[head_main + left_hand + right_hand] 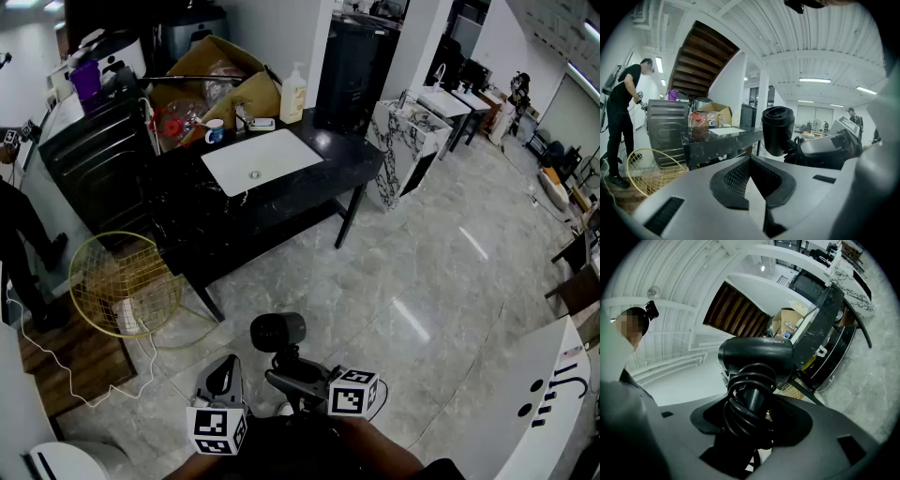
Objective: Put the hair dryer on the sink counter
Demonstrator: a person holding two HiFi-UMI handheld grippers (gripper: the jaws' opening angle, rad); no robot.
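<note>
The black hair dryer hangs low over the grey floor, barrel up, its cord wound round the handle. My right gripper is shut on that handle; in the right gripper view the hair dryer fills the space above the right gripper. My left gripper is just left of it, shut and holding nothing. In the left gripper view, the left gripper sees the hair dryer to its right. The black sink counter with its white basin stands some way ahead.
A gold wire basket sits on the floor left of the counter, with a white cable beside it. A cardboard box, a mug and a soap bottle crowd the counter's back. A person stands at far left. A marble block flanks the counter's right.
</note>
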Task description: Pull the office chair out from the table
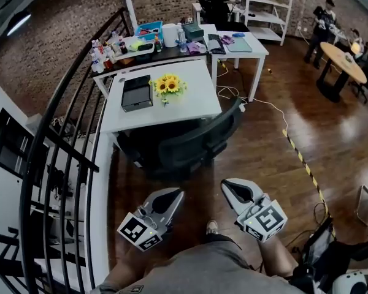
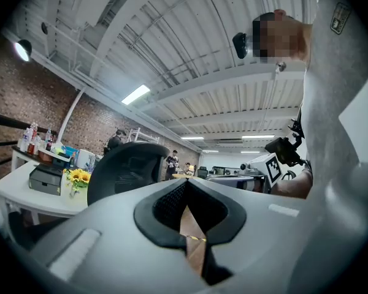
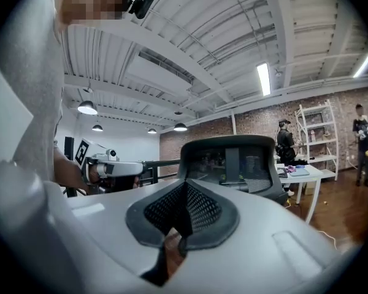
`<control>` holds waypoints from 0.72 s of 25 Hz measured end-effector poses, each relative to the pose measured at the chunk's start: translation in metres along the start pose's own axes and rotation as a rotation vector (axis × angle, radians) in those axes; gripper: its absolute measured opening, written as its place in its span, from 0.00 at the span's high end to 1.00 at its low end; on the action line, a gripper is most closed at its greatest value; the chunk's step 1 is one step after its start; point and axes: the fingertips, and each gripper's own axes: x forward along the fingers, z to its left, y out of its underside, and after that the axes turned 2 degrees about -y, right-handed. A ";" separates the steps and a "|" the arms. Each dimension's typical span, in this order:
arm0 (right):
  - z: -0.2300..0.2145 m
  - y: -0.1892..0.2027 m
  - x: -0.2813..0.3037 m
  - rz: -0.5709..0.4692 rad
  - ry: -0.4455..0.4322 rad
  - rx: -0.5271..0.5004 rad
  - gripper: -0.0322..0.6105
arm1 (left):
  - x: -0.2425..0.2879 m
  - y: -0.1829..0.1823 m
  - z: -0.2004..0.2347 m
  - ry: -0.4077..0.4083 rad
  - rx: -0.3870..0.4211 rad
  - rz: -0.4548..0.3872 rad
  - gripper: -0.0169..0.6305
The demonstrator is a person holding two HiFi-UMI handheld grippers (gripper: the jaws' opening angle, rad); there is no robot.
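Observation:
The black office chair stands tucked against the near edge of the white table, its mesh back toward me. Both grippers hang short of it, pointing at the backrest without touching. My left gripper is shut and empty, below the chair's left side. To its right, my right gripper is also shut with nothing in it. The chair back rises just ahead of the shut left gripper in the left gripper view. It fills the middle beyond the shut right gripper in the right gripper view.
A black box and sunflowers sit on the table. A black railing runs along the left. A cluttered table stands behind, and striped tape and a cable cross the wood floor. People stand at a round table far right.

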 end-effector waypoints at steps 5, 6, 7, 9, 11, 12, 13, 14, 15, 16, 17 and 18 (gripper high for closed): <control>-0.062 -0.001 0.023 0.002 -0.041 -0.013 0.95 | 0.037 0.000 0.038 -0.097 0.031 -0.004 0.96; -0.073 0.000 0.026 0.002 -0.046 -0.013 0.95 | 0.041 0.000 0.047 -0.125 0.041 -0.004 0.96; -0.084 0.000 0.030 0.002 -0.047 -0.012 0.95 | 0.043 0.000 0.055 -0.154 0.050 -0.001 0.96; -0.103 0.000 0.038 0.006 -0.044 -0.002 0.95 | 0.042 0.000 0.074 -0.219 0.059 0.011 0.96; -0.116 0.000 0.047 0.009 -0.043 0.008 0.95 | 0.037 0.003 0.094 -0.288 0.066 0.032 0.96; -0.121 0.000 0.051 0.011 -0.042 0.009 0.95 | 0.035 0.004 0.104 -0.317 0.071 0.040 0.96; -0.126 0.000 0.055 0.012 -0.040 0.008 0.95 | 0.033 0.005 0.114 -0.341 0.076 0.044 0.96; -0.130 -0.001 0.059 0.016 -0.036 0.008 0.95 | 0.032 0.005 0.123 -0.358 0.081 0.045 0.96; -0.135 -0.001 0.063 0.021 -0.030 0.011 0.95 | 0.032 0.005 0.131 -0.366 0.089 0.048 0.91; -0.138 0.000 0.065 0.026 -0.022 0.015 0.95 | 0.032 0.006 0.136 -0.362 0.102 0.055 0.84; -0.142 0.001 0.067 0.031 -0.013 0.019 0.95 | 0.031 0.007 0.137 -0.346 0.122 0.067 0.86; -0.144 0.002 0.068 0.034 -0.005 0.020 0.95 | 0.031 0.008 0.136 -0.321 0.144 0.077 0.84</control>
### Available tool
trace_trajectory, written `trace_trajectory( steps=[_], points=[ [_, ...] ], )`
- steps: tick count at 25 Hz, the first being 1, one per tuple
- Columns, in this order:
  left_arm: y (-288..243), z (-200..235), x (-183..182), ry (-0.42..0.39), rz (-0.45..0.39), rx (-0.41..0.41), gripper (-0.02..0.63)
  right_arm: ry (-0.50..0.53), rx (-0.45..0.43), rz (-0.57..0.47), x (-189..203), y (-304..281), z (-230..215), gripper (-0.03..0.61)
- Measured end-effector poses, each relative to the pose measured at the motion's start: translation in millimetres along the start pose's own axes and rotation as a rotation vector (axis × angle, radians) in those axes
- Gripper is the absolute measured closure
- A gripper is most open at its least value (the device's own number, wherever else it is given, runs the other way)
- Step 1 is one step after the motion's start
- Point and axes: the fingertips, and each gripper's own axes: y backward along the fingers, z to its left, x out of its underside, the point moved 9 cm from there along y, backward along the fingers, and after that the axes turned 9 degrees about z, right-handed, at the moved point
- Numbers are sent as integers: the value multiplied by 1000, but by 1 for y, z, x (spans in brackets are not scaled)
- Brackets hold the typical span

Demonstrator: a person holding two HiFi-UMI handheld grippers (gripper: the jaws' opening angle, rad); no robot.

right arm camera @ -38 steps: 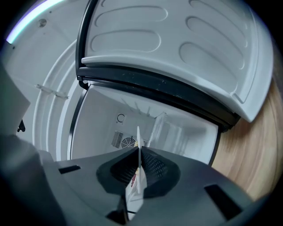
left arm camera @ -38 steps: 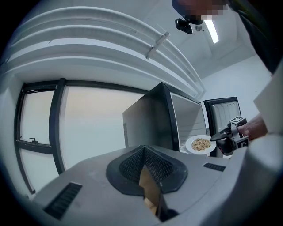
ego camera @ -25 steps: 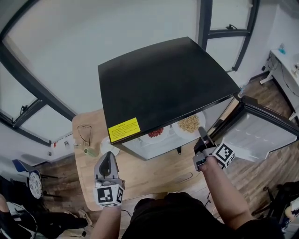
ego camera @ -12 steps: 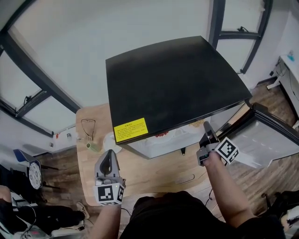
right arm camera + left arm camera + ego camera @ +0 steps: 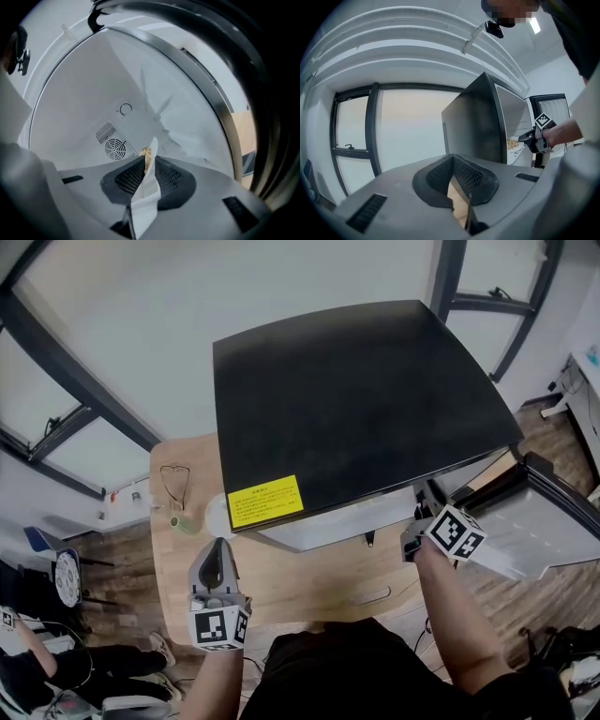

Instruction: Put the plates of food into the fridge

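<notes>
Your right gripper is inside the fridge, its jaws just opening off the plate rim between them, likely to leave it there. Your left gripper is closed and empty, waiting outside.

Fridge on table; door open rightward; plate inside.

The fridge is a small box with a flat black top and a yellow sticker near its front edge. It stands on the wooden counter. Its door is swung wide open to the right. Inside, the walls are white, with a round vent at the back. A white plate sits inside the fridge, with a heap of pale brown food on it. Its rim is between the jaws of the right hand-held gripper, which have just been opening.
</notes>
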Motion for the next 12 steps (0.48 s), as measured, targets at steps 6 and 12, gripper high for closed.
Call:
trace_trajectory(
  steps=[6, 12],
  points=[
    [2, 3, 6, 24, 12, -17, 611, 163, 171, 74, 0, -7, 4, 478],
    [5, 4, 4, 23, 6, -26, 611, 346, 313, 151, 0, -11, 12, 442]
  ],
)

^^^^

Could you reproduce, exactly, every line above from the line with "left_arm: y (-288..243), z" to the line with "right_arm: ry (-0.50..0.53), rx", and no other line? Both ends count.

● **Exercise output**:
  left_arm: y (-288..243), z (-200..235), x (-183..182), ry (-0.42..0.39), rz (-0.45..0.39), rx (-0.41..0.41), gripper (-0.02..0.63)
  right_arm: ry (-0.50..0.53), rx (-0.45..0.43), rz (-0.57..0.47), x (-189..203), y (-304..281), z (-230..215), gripper (-0.03..0.61)

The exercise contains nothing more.